## Task instructions
Restrict the output to the lines below starting at the one that contains "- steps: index" and ending at the one that contains "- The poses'", and restate them word for word, both ends included.

## Collected data

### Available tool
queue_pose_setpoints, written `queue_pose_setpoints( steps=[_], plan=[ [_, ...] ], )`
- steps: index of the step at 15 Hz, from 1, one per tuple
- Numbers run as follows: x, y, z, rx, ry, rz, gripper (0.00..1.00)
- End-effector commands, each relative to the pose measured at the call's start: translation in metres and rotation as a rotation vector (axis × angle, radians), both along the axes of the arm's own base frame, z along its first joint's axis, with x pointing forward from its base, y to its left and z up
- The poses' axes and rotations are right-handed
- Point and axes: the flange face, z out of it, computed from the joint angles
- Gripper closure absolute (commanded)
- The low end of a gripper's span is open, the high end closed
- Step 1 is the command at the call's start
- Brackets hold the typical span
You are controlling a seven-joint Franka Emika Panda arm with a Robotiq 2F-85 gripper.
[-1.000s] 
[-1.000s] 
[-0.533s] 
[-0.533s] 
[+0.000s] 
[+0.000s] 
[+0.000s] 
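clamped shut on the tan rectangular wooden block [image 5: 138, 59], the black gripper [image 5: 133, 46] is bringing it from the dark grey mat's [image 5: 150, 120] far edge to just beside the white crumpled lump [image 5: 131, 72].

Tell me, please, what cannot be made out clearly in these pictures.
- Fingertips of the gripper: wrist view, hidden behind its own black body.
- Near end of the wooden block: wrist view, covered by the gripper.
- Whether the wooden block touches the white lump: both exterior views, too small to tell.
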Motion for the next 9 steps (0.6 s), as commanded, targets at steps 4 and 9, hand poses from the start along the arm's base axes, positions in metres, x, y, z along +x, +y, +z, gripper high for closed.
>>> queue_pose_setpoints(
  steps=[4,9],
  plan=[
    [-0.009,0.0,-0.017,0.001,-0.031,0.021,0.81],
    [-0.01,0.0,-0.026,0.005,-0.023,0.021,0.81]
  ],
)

## Written answer
- steps: index of the step at 15 Hz, from 1, one per tuple
- Numbers run as follows: x, y, z, rx, ry, rz, gripper (0.00..1.00)
- End-effector commands, each relative to the pose measured at the call's start: translation in metres and rotation as a rotation vector (axis × angle, radians), both along the axes of the arm's own base frame, z along its first joint's axis, with x pointing forward from its base, y to its left and z up
- The poses' axes and rotations are right-handed

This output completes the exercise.